WORK TO COMPLETE | Repeat the full listing, word for word.

GIVEN MATERIAL |
- Opening Delimiter -

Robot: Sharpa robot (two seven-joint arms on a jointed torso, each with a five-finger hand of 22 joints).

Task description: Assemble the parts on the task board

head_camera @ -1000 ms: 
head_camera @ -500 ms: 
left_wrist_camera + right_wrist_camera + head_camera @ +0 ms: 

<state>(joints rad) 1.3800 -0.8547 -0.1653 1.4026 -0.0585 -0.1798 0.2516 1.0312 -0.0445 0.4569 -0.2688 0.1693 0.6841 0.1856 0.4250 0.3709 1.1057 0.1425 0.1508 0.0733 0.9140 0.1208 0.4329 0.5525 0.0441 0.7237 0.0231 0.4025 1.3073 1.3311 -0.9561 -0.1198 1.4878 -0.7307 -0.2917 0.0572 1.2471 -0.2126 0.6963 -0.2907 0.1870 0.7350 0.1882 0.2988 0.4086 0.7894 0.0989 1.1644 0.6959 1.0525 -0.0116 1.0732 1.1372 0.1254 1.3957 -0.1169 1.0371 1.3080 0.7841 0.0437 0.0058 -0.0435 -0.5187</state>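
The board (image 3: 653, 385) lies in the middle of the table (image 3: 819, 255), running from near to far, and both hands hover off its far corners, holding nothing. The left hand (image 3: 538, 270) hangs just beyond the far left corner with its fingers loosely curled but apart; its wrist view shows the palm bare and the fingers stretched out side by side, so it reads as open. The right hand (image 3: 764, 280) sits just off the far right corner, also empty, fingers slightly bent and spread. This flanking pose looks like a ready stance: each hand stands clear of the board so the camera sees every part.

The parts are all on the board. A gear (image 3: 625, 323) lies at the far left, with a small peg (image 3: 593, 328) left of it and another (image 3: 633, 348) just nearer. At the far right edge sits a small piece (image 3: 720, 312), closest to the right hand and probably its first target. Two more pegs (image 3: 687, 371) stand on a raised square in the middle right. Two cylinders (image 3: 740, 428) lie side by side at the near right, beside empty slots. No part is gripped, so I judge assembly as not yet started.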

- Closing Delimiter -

WRITTEN REPLY |
Robot: Sharpa robot (two seven-joint arms on a jointed torso, each with a five-finger hand of 22 joints).

Task description: Assemble the parts on the task board

head_camera @ -1000 ms: 
head_camera @ -500 ms: 
left_wrist_camera + right_wrist_camera + head_camera @ +0 ms: 

<state>(joints rad) 1.3800 -0.8547 -0.1653 1.4026 -0.0585 -0.1798 0.2516 1.0312 -0.0445 0.4569 -0.2688 0.1693 0.6841 0.1856 0.4250 0.3709 1.1057 0.1425 0.1508 0.0733 0.9140 0.1208 0.4329 0.5525 0.0441 0.7237 0.0231 0.4025 1.3073 1.3311 -0.9561 -0.1198 1.4878 -0.7307 -0.2917 0.0572 1.2471 -0.2126 0.6963 -0.2907 0.1870 0.7350 0.1882 0.2988 0.4086 0.7894 0.0989 1.1644 0.6959 1.0525 -0.0116 1.0732 1.1372 0.1254 1.3957 -0.1169 1.0371 1.3080 0.7841 0.0437 0.0058 -0.0435 -0.5187</state>
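The board (image 3: 653, 385) lies in the middle of the table (image 3: 819, 255), running from near to far, and both hands hover off its far corners, holding nothing. The left hand (image 3: 538, 270) hangs just beyond the far left corner with its fingers loosely curled but apart; its wrist view shows the palm bare and the fingers stretched out side by side, so it reads as open. The right hand (image 3: 764, 280) sits just off the far right corner, also empty, fingers slightly bent and spread. This flanking pose looks like a ready stance: each hand stands clear of the board so the camera sees every part.

The parts are all on the board. A gear (image 3: 625, 323) lies at the far left, with a small peg (image 3: 593, 328) left of it and another (image 3: 633, 348) just nearer. At the far right edge sits a small piece (image 3: 720, 312), closest to the right hand and probably its first target. Two more pegs (image 3: 687, 371) stand on a raised square in the middle right. Two cylinders (image 3: 740, 428) lie side by side at the near right, beside empty slots. No part is gripped, so I judge assembly as not yet started.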

The full answer has now been given.